Merge branch 'master' into test/integration-cov-brevo-thin

mastermanas805 · web-flow · commit ae94c80e9486 · 2026-06-04T22:11:05.000+05:30
diff --git a/internal/handlers/export_final_test.go b/internal/handlers/export_final_test.go
@@ -43,6 +43,15 @@ func (h *StackHandler) CheckStackDeployLimitForTest(ctx context.Context, fp stri
 	return h.checkStackDeployLimit(ctx, fp)
 }
 
+// MarkApprovedPromoteExecutedForTest re-exports the package-private
+// markApprovedPromoteExecuted so the approval_already_executed CAS-miss arm
+// (an approval flipped to 'executed' between validate and execute — only
+// reachable under a concurrent double-consume in prod) can be driven
+// deterministically by pre-seeding the row as already executed.

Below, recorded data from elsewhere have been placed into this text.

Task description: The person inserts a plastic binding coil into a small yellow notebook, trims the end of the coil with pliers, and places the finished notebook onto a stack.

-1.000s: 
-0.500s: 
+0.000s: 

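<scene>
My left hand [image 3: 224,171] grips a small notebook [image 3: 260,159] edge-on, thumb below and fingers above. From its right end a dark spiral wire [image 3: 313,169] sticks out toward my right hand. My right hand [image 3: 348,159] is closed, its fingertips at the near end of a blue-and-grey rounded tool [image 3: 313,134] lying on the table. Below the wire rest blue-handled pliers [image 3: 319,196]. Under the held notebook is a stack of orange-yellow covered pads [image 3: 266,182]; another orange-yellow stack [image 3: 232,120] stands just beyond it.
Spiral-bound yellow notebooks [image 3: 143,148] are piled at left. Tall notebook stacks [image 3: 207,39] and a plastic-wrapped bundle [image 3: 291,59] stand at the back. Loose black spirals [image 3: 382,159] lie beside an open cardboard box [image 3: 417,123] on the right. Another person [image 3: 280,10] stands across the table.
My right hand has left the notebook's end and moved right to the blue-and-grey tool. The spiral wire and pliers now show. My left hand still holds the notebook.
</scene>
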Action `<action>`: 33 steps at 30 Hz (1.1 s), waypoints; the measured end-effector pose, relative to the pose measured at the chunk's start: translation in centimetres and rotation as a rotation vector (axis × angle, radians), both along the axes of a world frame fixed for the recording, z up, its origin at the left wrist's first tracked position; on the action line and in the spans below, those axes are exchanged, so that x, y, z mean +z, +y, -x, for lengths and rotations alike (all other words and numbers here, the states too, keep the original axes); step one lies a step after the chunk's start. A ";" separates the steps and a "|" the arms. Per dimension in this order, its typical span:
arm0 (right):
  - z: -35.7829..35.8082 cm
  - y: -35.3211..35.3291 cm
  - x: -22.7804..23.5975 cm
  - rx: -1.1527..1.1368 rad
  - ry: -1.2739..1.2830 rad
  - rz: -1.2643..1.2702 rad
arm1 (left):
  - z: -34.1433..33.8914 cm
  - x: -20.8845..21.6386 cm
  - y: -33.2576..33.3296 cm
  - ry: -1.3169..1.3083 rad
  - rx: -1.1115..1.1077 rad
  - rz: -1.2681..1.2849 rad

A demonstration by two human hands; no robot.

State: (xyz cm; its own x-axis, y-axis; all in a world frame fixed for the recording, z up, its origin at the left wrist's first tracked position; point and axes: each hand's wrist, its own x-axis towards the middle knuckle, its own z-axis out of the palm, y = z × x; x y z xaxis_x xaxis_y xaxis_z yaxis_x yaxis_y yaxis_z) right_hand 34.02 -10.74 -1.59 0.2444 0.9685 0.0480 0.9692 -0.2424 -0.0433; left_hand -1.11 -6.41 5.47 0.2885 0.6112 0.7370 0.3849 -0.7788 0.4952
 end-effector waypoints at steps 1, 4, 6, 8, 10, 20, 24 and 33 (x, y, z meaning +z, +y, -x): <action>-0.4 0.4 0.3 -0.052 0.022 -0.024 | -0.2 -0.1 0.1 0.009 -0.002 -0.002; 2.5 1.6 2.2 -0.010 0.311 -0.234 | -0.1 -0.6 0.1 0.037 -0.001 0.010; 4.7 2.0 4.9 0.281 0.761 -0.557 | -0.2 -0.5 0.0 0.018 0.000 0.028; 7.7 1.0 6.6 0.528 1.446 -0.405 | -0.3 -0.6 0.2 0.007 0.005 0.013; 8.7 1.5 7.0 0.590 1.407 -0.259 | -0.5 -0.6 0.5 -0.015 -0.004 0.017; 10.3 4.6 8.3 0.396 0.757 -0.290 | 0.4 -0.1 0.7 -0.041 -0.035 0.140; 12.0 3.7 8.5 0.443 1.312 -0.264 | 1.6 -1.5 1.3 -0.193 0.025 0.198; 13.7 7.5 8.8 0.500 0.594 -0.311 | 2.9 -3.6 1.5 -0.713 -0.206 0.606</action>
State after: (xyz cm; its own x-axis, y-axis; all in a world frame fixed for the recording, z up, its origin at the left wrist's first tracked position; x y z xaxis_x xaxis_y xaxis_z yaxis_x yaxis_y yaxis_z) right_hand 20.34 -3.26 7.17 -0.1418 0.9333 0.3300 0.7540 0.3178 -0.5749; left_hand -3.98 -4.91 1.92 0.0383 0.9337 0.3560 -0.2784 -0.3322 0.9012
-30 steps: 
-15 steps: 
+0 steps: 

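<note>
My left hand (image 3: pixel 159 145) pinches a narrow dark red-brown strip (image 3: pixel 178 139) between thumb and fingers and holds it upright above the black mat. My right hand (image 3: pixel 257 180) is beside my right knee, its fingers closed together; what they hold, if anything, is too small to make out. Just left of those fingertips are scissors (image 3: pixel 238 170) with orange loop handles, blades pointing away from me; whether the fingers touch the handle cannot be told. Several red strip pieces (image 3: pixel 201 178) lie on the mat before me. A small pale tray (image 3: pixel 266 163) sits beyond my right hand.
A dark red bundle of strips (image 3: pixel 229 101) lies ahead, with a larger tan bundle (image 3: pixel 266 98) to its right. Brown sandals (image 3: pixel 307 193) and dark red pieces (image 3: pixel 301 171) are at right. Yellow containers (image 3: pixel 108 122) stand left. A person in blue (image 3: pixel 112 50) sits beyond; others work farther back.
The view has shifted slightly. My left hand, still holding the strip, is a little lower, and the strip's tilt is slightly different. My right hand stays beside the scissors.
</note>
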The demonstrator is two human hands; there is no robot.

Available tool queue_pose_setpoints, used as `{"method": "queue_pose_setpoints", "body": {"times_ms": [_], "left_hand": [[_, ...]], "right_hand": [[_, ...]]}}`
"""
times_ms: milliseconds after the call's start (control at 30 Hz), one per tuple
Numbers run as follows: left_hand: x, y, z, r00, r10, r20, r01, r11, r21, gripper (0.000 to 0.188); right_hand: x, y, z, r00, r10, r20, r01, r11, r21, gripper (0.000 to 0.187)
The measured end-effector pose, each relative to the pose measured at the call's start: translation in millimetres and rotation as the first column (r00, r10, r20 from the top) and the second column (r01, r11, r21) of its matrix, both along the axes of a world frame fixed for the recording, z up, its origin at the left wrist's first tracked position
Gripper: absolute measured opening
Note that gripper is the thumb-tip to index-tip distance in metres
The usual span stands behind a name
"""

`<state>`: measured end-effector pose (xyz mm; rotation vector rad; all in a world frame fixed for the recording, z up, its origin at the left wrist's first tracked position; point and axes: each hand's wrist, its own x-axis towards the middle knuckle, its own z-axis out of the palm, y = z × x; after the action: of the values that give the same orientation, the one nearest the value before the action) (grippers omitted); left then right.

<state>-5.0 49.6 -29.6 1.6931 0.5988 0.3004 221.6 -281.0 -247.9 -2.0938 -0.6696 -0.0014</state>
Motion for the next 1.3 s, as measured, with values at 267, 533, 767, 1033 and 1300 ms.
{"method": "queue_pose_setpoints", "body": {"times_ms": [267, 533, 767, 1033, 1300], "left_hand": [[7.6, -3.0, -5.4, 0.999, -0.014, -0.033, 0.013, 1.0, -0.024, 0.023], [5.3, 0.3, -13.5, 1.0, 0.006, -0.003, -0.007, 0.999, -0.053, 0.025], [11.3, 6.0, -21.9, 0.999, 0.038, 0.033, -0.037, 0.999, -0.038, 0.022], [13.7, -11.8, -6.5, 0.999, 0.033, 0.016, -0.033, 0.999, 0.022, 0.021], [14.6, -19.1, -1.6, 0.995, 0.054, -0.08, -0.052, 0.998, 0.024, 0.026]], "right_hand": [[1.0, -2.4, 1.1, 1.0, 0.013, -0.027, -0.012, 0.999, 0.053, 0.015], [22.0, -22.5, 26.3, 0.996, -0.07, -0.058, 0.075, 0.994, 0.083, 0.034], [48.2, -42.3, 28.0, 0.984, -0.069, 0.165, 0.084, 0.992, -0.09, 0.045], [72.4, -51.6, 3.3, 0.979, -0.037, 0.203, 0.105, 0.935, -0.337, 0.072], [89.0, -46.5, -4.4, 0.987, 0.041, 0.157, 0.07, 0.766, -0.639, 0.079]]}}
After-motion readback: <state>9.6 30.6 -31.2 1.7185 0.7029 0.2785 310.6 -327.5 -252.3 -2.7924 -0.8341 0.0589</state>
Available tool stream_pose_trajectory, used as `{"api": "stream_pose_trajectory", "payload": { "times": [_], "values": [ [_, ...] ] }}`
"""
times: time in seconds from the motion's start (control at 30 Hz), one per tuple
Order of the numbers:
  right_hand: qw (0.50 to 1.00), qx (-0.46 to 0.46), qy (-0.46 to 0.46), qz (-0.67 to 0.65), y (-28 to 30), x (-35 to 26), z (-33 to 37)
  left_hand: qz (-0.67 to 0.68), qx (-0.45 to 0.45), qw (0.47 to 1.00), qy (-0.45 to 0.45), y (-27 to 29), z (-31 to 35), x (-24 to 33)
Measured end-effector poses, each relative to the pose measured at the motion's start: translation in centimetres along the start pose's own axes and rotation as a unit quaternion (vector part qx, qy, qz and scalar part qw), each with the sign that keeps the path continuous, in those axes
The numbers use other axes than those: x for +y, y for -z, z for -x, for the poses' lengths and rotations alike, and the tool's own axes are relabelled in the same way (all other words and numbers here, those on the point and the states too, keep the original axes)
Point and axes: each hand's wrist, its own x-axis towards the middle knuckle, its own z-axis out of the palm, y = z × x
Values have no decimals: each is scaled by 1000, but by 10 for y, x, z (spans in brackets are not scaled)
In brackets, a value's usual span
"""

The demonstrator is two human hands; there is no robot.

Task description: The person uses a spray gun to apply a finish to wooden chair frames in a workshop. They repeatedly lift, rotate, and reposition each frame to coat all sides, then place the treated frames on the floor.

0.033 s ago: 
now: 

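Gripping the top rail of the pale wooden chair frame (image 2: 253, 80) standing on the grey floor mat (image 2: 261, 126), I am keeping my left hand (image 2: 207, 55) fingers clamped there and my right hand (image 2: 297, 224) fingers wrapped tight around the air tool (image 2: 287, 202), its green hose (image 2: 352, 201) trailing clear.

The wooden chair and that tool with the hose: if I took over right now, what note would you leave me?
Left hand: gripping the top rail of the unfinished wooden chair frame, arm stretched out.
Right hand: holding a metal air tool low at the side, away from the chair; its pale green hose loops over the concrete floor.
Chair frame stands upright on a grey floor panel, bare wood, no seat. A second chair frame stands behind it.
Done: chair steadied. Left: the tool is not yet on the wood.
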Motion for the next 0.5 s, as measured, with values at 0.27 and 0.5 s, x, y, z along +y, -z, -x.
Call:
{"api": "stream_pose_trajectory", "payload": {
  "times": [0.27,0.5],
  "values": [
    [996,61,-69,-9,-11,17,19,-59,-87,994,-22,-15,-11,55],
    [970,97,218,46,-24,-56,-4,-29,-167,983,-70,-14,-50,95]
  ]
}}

+func (h *StackHandler) MarkApprovedPromoteExecutedForTest(c *fiber.Ctx, row *models.PromoteApproval, from, to string) error {
+	return h.markApprovedPromoteExecuted(c, row, from, to)
+}
+
 // ── agent_action.go empty-arg default-branch coverage ────────────────────────
 // These re-exports drive the `if x == "" { x = "..." }` default branches that
 // the happy-path callers (always passing a non-empty value) leave open.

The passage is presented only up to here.